STORED DATA ::
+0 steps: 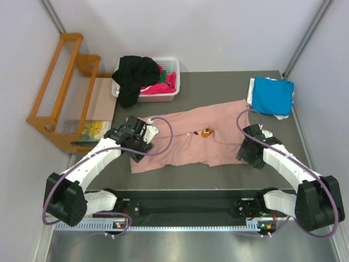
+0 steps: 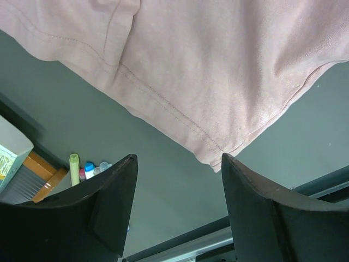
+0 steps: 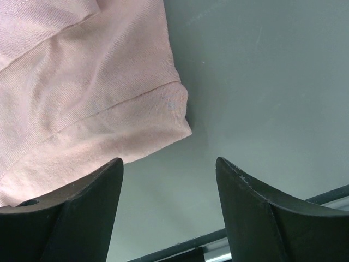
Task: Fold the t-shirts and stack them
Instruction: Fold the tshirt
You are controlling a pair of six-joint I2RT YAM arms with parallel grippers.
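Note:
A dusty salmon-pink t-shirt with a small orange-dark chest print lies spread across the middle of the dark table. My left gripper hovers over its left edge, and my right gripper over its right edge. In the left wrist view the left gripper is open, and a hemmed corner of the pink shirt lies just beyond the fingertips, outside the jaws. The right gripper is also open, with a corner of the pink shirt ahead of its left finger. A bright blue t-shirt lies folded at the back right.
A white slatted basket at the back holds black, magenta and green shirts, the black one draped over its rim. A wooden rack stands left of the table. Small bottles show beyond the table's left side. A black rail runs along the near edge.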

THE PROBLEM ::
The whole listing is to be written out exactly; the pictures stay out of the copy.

YOUR RESPONSE ::
+0 steps: 
+0 steps: 
+0 steps: 
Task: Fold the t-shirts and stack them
Instruction: Fold the tshirt
You are controlling a pair of six-joint I2RT YAM arms with parallel grippers.
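Note:
A dusty salmon-pink t-shirt with a small orange-dark chest print lies spread across the middle of the dark table. My left gripper hovers over its left edge, and my right gripper over its right edge. In the left wrist view the left gripper is open, and a hemmed corner of the pink shirt lies just beyond the fingertips, outside the jaws. The right gripper is also open, with a corner of the pink shirt ahead of its left finger. A bright blue t-shirt lies folded at the back right.
A white slatted basket at the back holds black, magenta and green shirts, the black one draped over its rim. A wooden rack stands left of the table. Small bottles show beyond the table's left side. A black rail runs along the near edge.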

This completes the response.